Set down again exactly the lines of the listing below that fall between the line holding "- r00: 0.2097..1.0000" and the line holding "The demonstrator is", inclusive.

***

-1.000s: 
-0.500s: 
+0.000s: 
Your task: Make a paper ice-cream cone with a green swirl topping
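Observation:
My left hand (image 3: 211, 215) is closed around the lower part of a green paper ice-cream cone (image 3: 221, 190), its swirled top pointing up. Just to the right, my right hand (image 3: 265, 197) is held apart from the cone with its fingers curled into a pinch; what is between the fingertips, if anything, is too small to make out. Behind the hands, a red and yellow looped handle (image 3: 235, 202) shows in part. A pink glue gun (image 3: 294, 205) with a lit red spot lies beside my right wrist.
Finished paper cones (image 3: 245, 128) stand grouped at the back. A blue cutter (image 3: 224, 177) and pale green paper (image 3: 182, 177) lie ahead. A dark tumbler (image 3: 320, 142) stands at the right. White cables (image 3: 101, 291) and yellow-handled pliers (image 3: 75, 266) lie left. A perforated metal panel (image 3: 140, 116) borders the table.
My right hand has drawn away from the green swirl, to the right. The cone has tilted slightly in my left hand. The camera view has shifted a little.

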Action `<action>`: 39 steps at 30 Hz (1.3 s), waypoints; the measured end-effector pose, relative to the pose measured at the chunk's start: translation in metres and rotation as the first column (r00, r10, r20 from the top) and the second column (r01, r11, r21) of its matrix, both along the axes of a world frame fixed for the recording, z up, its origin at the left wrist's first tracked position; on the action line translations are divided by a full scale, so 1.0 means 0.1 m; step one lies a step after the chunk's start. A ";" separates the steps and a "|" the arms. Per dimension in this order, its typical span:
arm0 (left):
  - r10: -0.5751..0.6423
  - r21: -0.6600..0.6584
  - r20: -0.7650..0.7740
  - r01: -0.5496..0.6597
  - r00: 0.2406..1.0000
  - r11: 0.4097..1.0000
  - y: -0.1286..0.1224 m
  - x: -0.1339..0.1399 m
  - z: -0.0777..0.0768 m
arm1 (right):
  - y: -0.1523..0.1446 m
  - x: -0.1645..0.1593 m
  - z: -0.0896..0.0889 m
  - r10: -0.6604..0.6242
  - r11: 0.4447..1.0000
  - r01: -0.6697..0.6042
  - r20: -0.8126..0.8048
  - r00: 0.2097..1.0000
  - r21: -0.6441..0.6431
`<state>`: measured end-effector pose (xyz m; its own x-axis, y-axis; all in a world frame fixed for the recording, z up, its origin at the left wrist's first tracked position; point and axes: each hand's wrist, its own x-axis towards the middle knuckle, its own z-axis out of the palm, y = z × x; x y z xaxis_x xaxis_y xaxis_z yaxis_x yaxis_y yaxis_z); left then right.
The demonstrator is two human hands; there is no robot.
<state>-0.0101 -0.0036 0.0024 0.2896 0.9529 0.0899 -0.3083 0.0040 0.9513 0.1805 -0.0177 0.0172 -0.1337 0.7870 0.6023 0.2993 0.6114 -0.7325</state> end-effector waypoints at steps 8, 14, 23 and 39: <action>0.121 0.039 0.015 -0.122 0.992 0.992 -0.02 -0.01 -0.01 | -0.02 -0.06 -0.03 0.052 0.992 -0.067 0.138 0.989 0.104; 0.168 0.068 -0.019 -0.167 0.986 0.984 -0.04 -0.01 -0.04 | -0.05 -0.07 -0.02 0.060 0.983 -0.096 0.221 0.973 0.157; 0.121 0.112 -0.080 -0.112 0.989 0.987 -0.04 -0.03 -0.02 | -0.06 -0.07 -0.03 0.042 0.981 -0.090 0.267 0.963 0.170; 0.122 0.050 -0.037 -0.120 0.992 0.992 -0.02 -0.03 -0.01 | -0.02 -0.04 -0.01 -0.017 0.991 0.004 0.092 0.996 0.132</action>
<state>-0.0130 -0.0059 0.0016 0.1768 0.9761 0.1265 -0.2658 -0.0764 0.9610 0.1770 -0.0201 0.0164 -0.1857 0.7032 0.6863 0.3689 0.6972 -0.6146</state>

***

■ Result
  - r00: 0.2097..1.0000
  - r21: -0.6441..0.6431
`<state>`: measured end-effector pose (xyz m; its own x-axis, y-axis; all in a world frame fixed for the recording, z up, its origin at the left wrist's first tracked position; point and axes: each hand's wrist, its own x-axis towards the middle knuckle, its own z-axis out of the palm, y = z × x; x y z xaxis_x xaxis_y xaxis_z yaxis_x yaxis_y yaxis_z); left then right.
The demonstrator is two human hands; there is no robot.

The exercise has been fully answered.